Desde que era un niño, mi padre me arrastraba a una librería de segunda mano que odiaba con toda mi alma. Para mí, esos libros eran solo un montón de letras aburridas y ya habían montones de libros feos y viejos que se acumulaban en el estudio de la casa como montañas de polvo olvidado. Cada visita era una tortura y no entendía cómo mi padre podía pasar horas allí, sonriendo todo el rato, como si hubiera encontrado el paraíso.
Pasaron los años y con ellos seguía la obligación de acompañar a mi padre a la librería. Aunque seguía considerando que esos libros no eran más que trastos inútiles, una tarde, en la que estaba aburrido como de costumbre, decidí hojear algunos de los títulos que mi papá ya había apartado con cariño en una pequeña pila. Fue entonces cuando todo cambió.

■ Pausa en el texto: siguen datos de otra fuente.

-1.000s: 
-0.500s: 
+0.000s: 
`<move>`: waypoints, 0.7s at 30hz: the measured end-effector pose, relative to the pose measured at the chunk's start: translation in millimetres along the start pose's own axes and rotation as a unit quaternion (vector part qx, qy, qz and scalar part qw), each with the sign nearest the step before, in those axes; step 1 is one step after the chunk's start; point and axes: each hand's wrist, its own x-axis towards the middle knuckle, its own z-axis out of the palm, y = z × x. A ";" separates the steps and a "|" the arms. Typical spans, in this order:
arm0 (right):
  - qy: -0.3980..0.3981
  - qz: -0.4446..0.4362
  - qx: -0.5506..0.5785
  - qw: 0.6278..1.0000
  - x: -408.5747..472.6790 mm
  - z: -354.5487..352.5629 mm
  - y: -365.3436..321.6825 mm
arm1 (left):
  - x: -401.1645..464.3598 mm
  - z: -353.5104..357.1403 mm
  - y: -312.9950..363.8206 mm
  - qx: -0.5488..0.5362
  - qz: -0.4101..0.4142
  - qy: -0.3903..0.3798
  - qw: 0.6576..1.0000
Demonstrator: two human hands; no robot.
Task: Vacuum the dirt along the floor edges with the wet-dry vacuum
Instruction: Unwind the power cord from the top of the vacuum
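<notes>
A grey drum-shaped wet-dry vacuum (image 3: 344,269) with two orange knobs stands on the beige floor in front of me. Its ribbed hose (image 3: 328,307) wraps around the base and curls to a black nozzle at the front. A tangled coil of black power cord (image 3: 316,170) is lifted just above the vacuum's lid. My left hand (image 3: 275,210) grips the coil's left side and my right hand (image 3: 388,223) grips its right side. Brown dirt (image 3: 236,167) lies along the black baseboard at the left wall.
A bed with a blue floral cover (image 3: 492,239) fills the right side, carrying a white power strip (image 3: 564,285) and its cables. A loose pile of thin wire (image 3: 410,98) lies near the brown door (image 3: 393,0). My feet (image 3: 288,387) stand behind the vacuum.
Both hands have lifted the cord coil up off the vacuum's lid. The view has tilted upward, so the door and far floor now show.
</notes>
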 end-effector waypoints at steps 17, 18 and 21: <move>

Descubrí que detrás de esas portadas desgastadas y hojas amarillentas, habían historias mucho más fascinantes de lo que jamás hubiera imaginado. Me quedé atrapado en una novela de misterio que me ayudó a entender por qué mi padre amaba tanto esos libros.
Mis visitas a la librería ya no eran solo un deber, sino una oportunidad para descubrir tesoros escondidos en los rincones más insospechados. Empecé a ver esos libros no como objetos estorbosos, sino como pasaportes a otros mundos y épocas. Y me di cuenta de que el estudio de mi padre, con sus montañas de polvo y libros envejecidos, era en realidad un rincón mágico lleno de historias por descubrir.
Así que, poco a poco, empecé a comprender la pasión de mi padre por la lectura. Descubrí que no importa cuán viejos sean los libros, siempre tienen algo valioso que ofrecer. Ahora, en cada visita a la librería con mi padre, él está feliz de dejarme escoger algunos libros que me llamen la atención.
Creo que él siempre supo que esto pasaría en algún momento así que nunca desistió de acercarme a los libros, aunque nunca me obligo a leer. Es la persona más lista que conozco y ahora me siento más cercano a él.